EXERCISE OBJECTIVE
Nothing in the data may be altered as it is transcribed.

************

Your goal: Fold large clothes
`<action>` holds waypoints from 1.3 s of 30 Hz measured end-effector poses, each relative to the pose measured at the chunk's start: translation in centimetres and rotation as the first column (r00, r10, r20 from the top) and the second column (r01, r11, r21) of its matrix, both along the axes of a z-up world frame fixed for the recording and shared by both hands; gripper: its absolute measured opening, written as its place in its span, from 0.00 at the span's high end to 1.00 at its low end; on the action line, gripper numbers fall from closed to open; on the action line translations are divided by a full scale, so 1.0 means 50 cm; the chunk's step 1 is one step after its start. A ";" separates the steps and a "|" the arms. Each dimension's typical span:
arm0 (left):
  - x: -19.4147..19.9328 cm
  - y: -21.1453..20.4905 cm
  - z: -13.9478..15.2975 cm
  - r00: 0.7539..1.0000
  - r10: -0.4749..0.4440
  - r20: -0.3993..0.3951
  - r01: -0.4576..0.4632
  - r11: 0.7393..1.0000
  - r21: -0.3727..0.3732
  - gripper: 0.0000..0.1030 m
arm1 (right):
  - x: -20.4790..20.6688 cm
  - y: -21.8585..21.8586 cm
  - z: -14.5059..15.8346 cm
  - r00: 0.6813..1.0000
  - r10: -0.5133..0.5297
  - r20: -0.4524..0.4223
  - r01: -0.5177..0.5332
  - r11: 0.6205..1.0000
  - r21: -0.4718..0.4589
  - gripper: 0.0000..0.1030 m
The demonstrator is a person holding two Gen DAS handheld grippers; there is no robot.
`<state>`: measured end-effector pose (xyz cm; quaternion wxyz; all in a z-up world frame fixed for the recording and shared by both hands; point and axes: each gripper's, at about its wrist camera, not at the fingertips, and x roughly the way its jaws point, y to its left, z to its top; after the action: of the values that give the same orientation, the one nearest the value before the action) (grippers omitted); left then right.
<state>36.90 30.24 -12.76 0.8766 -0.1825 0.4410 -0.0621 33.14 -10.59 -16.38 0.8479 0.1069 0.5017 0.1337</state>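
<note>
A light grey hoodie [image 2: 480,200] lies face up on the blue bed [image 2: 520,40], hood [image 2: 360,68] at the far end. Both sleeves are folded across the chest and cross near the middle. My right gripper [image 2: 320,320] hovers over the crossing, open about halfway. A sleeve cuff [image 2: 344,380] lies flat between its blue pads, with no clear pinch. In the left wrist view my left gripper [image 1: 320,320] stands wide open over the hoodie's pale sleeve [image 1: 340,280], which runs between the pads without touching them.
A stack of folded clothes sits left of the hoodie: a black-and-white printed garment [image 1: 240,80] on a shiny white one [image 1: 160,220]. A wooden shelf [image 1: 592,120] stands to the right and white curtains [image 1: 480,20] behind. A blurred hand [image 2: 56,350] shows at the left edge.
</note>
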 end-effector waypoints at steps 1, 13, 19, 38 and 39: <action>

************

COMPLETED TASK
Your goal: Fold large clothes
`<action>` holds waypoints from 1.3 s of 30 Hz measured end-effector poses, each relative to the pose measured at the chunk's start: translation in centimetres and rotation as the first column (r00, r10, r20 from the top) and the second column (r01, r11, r21) of its matrix, both along the axes of a z-up world frame fixed for the recording and shared by both hands; gripper: its absolute measured opening, written as its place in its span, from 0.00 at the span's high end to 1.00 at its low end; on the action line, gripper numbers fall from closed to open; on the action line translations are divided by a full scale, so 1.0 means 50 cm; the chunk's step 1 is one step after its start. A ";" separates the steps and a "|" the arms. Each dimension's typical span:
arm0 (left):
  - x: -19.4147..19.9328 cm
  - y: -21.1453..20.4905 cm
  - z: -13.9478..15.2975 cm
  - r00: 0.7539..1.0000
  - r10: -0.4749..0.4440
  - r20: -0.3993..0.3951
  - r01: -0.4576..0.4632
  - r11: 0.7393..1.0000
  - r21: -0.3727..0.3732
  - gripper: 0.0000..0.1030 m
arm1 (right):
  - x: -20.4790..20.6688 cm
  - y: -21.8585..21.8586 cm
  - z: -14.5059..15.8346 cm
  - r00: 0.6813..1.0000
  - r10: -0.5133..0.5297
  - r20: -0.4524..0.4223
  - r01: -0.5177..0.5332
  - r11: 0.6205..1.0000
  - r21: -0.4718..0.4589
  - gripper: 0.0000..0.1030 m
The demonstrator is a person holding two Gen DAS handheld grippers; there is no robot.
`<state>`: measured end-effector pose (xyz cm; quaternion wxyz; all in a z-up world frame fixed for the recording and shared by both hands; point and axes: each gripper's, at about its wrist camera, not at the fingertips, and x roughly the way its jaws point, y to its left, z to its top; after the action: of the values that give the same orientation, the one nearest the value before the action) (grippers omitted); left then right.
<state>36.90 30.24 -12.76 0.8766 -0.1825 0.4410 -0.0621 33.14 -10.59 -16.38 0.8479 0.1069 0.5017 0.1337</state>
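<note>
A light grey hoodie [image 2: 480,200] lies face up on the blue bed [image 2: 520,40], hood [image 2: 360,68] at the far end. Both sleeves are folded across the chest and cross near the middle. My right gripper [image 2: 320,320] hovers over the crossing, open about halfway. A sleeve cuff [image 2: 344,380] lies flat between its blue pads, with no clear pinch. In the left wrist view my left gripper [image 1: 320,320] stands wide open over the hoodie's pale sleeve [image 1: 340,280], which runs between the pads without touching them.
A stack of folded clothes sits left of the hoodie: a black-and-white printed garment [image 1: 240,80] on a shiny white one [image 1: 160,220]. A wooden shelf [image 1: 592,120] stands to the right and white curtains [image 1: 480,20] behind. A blurred hand [image 2: 56,350] shows at the left edge.
</note>
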 end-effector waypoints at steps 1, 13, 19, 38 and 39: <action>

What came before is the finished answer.